A pesar de que nuestro sistema penal mantiene una baja población reclusa en relación con otros países del mundo, las condiciones de violencia y hacinamiento deterioran la calidad de vida del interno, ello sumado al ocio.
Por ser de interés nacional, el Ministerio Público asume el compromiso de trabajar sin descanso en la humanización del sistema carcelario.
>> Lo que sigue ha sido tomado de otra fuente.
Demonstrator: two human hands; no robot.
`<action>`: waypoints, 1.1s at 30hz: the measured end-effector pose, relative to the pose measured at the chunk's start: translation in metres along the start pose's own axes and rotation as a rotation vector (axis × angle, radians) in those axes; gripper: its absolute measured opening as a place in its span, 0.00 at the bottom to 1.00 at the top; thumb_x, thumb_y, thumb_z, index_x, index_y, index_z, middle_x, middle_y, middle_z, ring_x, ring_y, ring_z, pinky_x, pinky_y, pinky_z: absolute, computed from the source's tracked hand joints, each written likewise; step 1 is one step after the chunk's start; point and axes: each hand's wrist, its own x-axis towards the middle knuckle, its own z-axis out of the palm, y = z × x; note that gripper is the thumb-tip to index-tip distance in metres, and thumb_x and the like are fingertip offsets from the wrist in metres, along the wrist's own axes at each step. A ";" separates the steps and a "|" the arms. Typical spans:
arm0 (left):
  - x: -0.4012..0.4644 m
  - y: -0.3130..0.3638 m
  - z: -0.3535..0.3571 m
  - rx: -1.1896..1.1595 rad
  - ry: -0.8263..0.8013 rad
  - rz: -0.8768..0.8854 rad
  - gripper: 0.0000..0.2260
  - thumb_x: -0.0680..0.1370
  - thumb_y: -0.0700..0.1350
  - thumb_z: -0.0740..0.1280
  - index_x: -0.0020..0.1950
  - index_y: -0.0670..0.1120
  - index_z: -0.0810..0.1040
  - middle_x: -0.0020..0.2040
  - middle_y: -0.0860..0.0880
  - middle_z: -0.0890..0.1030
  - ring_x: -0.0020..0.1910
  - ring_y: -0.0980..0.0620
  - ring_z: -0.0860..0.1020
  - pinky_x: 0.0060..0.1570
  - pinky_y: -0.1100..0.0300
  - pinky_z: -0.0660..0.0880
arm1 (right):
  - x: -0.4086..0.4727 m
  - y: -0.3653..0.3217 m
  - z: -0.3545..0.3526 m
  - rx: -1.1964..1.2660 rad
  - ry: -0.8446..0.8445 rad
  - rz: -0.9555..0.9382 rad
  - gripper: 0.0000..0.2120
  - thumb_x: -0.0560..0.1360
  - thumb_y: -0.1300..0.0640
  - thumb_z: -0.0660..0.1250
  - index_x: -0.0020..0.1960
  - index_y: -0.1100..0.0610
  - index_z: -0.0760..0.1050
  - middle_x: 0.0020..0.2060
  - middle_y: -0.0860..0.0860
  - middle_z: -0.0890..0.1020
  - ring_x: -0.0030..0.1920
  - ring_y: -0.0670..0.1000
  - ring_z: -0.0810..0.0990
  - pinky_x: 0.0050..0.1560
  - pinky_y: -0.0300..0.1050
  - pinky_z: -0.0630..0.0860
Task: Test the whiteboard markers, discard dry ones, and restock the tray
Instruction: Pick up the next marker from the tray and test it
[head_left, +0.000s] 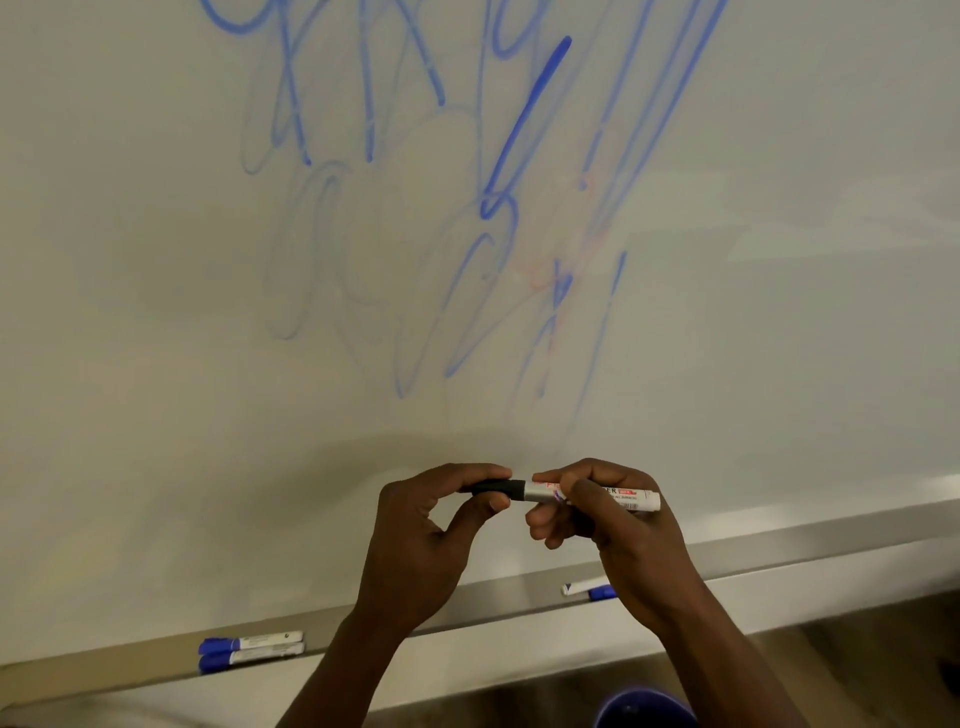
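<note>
Above the whiteboard tray (519, 597), one black-capped marker (592, 496) is gripped by both hands: left hand (426, 525) pinching its black cap (496, 488), right hand (618, 519) closed around the barrel. Three blue-capped markers lie in the tray: two together (249, 652) at its left, one (589, 590) under the right hand.

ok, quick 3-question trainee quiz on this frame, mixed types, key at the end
1. True or false: the black cap is fully off the held marker.
2. How many blue-capped markers lie together at the tray's left end? A) one B) two C) four
3. Fill in: the right hand grips the marker's ____.

Key: 1 false, the left hand pinches the cap, which meets the barrel. 2 B. 3 barrel.
</note>
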 end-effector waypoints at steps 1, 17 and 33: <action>0.000 0.000 0.001 0.003 0.002 -0.002 0.09 0.76 0.54 0.70 0.53 0.54 0.85 0.48 0.63 0.86 0.52 0.60 0.83 0.55 0.71 0.74 | -0.001 0.001 0.000 -0.001 0.002 0.004 0.09 0.78 0.56 0.68 0.48 0.58 0.86 0.39 0.64 0.86 0.39 0.62 0.86 0.42 0.51 0.84; -0.007 -0.010 0.015 -0.009 -0.165 -0.020 0.09 0.75 0.53 0.71 0.52 0.53 0.86 0.46 0.61 0.86 0.48 0.59 0.85 0.53 0.69 0.76 | -0.017 0.008 -0.014 -0.067 -0.026 -0.001 0.14 0.78 0.55 0.64 0.52 0.65 0.82 0.38 0.61 0.87 0.39 0.60 0.87 0.46 0.51 0.85; -0.015 -0.027 0.100 -0.234 -0.267 -0.365 0.11 0.74 0.37 0.76 0.52 0.51 0.85 0.47 0.54 0.87 0.49 0.52 0.85 0.52 0.60 0.80 | -0.062 0.053 -0.086 0.121 0.523 0.195 0.08 0.78 0.64 0.68 0.55 0.63 0.81 0.45 0.63 0.86 0.41 0.58 0.87 0.39 0.45 0.83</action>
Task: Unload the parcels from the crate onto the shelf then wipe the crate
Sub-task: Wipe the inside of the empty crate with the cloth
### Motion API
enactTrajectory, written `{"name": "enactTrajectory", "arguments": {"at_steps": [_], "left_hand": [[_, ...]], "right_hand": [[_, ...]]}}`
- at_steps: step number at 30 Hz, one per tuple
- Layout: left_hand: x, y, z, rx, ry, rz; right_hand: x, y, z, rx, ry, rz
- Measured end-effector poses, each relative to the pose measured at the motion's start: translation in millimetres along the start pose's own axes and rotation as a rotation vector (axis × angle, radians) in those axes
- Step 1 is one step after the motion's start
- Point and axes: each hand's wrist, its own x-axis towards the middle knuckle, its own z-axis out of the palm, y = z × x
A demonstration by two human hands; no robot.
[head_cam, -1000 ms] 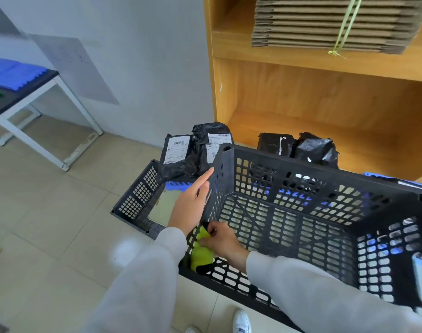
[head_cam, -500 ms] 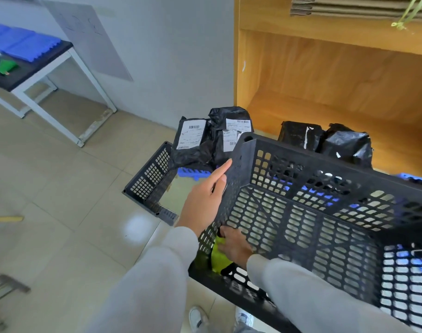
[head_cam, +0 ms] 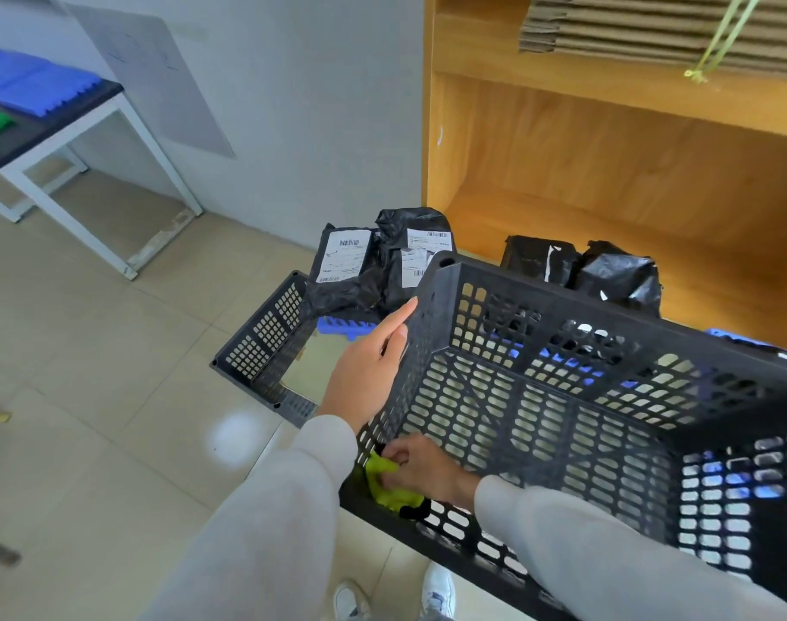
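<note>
Left hand (head_cam: 369, 369) flat, fingers straight against the crate (head_cam: 561, 396) wall; right hand (head_cam: 420, 470) inside, clutching the yellow-green cloth (head_cam: 384, 488).

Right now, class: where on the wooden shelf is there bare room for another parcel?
The lower shelf board is bare right of and behind the two black parcels. Its front left corner, by the labelled parcels, is crowded.

Single head cam, worn by the person, looks fwd and steeply down, wide-angle w/ bent edges. Very near: grey sleeves enter from the bottom edge, black perforated plastic crate (head_cam: 539, 396) fills lower right at arm's reach. Faces the orange-brown wooden shelf unit (head_cam: 606, 172) top right; beige tiled floor (head_cam: 91, 351) left. No second view to overlap.
</note>
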Motion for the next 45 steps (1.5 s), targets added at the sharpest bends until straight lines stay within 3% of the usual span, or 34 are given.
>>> {"name": "enactTrajectory", "arguments": {"at_steps": [4,13,20,34,45], "left_hand": [[-2.2,2.2,-0.5,-0.009,0.003,-0.005],[-5.9,6.9,-1.4,0.002,0.007,0.003],[-4.7,5.3,-0.7,-0.005,0.014,-0.007],[2.4,-1.5,1.6,0.044,0.029,0.007],[1.4,-1.9,2.6,0.049,0.03,0.027]], "right_hand": [[-23.7,-32.6,-9.2,-0.037,0.001,-0.102],[-76.9,-95.0,-24.3,-0.371,0.057,-0.332],[-65.6,-79.0,-29.3,-0.66,-0.065,-0.54],[6.0,22.5,9.6,-0.824,-0.245,-0.229],[-14.9,-5.4,-9.4,-0.649,-0.256,-0.124]]}}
Por ello, en acatamiento al postulado humanista consagrado en el artículo 272 de la Constitución de la República Bolivariana de Venezuela, se crearán las Fiscalías con competencia exclusiva en la vigilancia del régimen penitenciario, las cuales ejercerán la función de garantes de los derechos humanos en los establecimientos penitenciarios y de reclusión, al igual que la vigilancia del correcto cumplimiento de las normas penitenciarias.
Asimismo, el Ministerio Público ha querido convocar a todos los sectores sociales a unir esfuerzos en torno a esta idea de la humanización del sistema carcelario, partiendo del respeto de derechos humanos de las personas privadas de libertad quienes, no obstante, siguen gozando de los derechos inherentes a la dignidad humana.
Esta lucha debe constituir una de las banderas fundamentales del Estado venezolano, porque toda democracia requiere no sólo de una justicia penal cónsona con las exigencias sociales, sino también de una política criminal planificada como expresión de la justicia por la cual luchamos día a día y que, en consecuencia, amerita de un encuentro nacional de voluntades para ser alcanzada.